Up to $8,000! MSC Announces Rate Hikes on Multiple Routes, Effective Jan 1, 2026

Publish Time: 2025-12-19     Origin: Site

Mediterranean Shipping Company (MSC) has officially announced significant freight rate increases on multiple key routes, set to take effect on January 1, 2026. The new rates will apply until further notice but no later than January 14, 2026, covering shipments from all Far East ports (including but not limited to ports in Japan, South Korea, and Southeast Asia) to Northern Europe, the Mediterranean (encompassing the Western Mediterranean, Eastern Mediterranean, Adriatic Sea, and North Africa), and Black Sea ports.


Notably, the rate hikes push the 40ft container rate to as high as $8,000 for shipments to Algeria, marking a substantial increase of $1,250 for 40ft containers and $725 for 20ft containers compared to MSC’s previous price plan announced on December 15. All prices are quoted in US dollars unless otherwise specified.

Inclusions in the New Freight Rates

The adjusted rates cover the base freight (ocean freight) plus the following surcharges:
  • Global Fuel Surcharge (GFS): Valid for January 2026, $70 per TEU on a VATOS basis.

  • Emission Control Area (ECA) Surcharge: $15 per TEU (VATOS) for the Mediterranean (MED) and Northern Europe (NEUR, including Poland, Denmark, Sweden, Ireland, Belgium, Germany, the UK, the Netherlands, and France); $52 per TEU (VATOS) for other Northern European and Baltic countries.

Additional Surcharges Applicable

The following surcharges will be levied separately:
  • Carbon Limitation Surcharge (CLS): $20 per TEU (VATOS).
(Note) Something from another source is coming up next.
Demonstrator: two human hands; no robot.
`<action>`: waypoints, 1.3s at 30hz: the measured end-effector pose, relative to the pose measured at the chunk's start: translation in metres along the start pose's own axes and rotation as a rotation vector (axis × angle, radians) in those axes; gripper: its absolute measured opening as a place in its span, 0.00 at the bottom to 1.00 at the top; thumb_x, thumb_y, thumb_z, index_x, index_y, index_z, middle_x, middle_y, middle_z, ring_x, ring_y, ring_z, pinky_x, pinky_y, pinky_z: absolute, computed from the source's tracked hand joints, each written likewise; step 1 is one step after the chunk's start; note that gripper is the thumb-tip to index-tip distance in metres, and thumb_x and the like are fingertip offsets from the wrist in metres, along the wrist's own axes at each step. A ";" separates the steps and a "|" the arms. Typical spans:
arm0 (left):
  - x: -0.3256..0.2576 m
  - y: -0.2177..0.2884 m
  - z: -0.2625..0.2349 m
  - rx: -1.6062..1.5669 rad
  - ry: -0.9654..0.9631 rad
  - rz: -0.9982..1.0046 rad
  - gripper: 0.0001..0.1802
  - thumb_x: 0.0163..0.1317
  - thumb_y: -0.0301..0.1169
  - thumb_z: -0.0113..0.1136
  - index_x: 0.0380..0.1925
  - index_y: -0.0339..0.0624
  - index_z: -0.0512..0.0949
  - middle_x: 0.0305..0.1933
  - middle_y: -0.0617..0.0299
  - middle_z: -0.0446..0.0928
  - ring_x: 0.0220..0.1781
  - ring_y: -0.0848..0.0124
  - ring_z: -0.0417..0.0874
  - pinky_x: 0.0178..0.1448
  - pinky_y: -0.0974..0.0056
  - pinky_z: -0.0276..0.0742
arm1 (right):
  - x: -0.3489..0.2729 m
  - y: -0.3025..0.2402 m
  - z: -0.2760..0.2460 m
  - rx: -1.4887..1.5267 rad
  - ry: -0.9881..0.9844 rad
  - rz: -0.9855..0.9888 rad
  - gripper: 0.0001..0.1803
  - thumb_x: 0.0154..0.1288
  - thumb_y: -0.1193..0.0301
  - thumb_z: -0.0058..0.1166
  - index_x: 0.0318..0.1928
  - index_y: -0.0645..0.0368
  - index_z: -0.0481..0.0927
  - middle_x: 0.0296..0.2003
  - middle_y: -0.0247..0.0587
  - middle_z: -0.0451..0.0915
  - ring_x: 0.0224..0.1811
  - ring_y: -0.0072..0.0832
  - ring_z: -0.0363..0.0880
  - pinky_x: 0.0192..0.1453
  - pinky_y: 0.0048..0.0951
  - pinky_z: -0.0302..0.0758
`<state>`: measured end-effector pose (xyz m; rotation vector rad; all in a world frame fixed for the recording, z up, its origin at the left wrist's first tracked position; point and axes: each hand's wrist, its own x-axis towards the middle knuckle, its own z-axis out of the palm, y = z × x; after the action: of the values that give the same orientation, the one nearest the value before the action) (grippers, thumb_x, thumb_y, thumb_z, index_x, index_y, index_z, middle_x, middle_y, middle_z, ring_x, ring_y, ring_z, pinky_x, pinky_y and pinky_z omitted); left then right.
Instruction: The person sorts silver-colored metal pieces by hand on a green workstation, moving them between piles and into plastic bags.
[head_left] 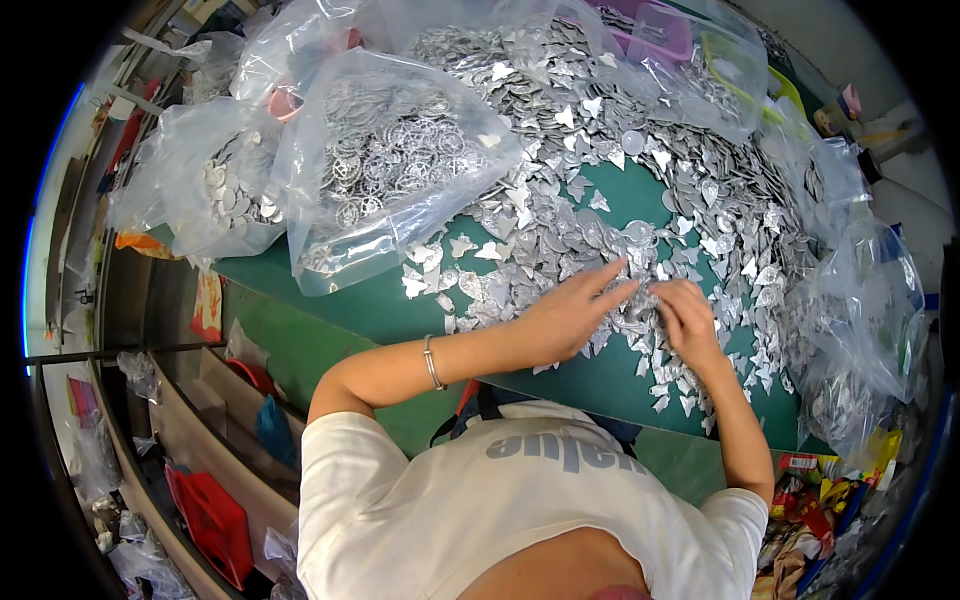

  • Carbon Review Surcharge (CRS): $84 per TEU (VATOS) for Northern Europe; $125 per TEU (VATOS) for the Mediterranean.

It should be noted that the Freight All Kinds (FAK) rates do not apply to all International Maritime Organization (IMO)-classified goods and high-value cargo. Terminal handling charges (THC) and other applicable fees may also be imposed.

Implications for Shippers

MSC’s early rate hike announcement signals a potential upward trend in the global shipping market as 2026 begins. Shippers operating between the Far East and Europe/Mediterranean regions need to adjust their logistics budgets promptly to accommodate the increased costs. With the peak pre-Lunar New Year shipping season approaching, the rate adjustments may further impact cargo booking strategies, as businesses balance cost control with timely delivery needs.